This is an alphabetical card file manifest of individuals entering the United States through the Port of Detroit, 1906-1954. Includes a few records of persons entering at Port Huron, Sault St. Marie, and other Michigan ports. Corresponds to NARA Publication M1478: Card Manifests (Alphabetical) of Individuals Entering Through the Port of Detroit, 1906-1954
Passenger arrival lists known as customs manifests date back to 1820. Congressional action in 1891 resulted in federal immigration officials recording the immigrants’ arrival.
For an alphabetical list of names currently published in this collection, select the Browse.
Citation for This Collection
The following citation refers to the original source of the information published in FamilySearch.org Historical Records collections. Sources include the author, custodian, publisher, and archive for the original records.

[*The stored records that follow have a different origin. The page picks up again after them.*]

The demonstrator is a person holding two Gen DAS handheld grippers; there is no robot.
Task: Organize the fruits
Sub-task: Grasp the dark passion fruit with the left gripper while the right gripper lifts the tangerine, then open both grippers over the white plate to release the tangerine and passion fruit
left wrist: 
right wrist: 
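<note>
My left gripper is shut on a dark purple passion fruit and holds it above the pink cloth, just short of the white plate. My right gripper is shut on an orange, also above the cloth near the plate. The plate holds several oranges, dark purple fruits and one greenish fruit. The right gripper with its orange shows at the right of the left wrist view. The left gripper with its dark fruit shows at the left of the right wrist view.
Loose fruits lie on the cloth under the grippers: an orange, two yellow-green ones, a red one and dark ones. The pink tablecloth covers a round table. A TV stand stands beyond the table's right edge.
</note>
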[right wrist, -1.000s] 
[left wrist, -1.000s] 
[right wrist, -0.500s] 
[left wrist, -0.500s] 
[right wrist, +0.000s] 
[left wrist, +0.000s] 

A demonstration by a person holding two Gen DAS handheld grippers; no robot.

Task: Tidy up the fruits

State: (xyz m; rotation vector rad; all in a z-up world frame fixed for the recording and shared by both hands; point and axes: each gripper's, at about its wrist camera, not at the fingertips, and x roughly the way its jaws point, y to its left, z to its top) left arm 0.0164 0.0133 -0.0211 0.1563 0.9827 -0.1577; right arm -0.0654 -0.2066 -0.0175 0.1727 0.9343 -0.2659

- "Michigan, Detroit Manifests of Arrivals at the Port of Detroit, 1906-1954." Index and Images. FamilySearch. http://FamilySearch.org : accessed 2013. Citing NARA microfilm publication M1478. Washington, D.C.: Immigration and Naturalization Service, n.d.
The index cards may contain all or part of the following information:
- Port and date of departure
- Port and date of entry
- Name of ship
- Country of citizenship
- Name of passenger, including maiden name of women
- Names of persons accompanying passenger
- Age, gender, marital status and occupation of passenger
- Date and place of birth of passenger
- Address of last permanent residence
- Name and address of friend or relative at last address
- Final destination
- Name and address of friend or relative in U.S.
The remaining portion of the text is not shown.